_How to complete this task_:
Return the listing below exactly. Leave its pictures out.

Dataset content section start

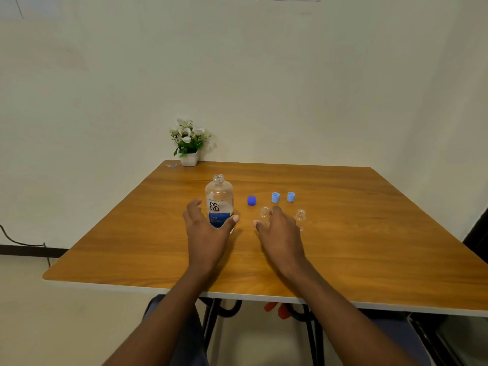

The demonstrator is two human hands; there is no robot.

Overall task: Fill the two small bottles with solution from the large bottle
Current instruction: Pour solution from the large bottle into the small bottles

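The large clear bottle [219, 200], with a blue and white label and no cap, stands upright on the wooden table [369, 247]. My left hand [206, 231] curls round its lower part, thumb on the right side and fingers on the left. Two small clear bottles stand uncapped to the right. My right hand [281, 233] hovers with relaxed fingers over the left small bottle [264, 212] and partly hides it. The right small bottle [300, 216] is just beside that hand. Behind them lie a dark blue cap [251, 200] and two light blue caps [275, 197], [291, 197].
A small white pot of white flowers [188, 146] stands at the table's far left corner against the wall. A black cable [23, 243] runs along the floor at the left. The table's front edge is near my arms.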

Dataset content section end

_Expected answer_:
The demonstrator is two human hands; there is no robot.

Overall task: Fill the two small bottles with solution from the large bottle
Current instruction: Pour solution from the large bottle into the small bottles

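The large clear bottle [219, 200], with a blue and white label and no cap, stands upright on the wooden table [369, 247]. My left hand [206, 231] curls round its lower part, thumb on the right side and fingers on the left. Two small clear bottles stand uncapped to the right. My right hand [281, 233] hovers with relaxed fingers over the left small bottle [264, 212] and partly hides it. The right small bottle [300, 216] is just beside that hand. Behind them lie a dark blue cap [251, 200] and two light blue caps [275, 197], [291, 197].
A small white pot of white flowers [188, 146] stands at the table's far left corner against the wall. A black cable [23, 243] runs along the floor at the left. The table's front edge is near my arms.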

The answer was written out completely.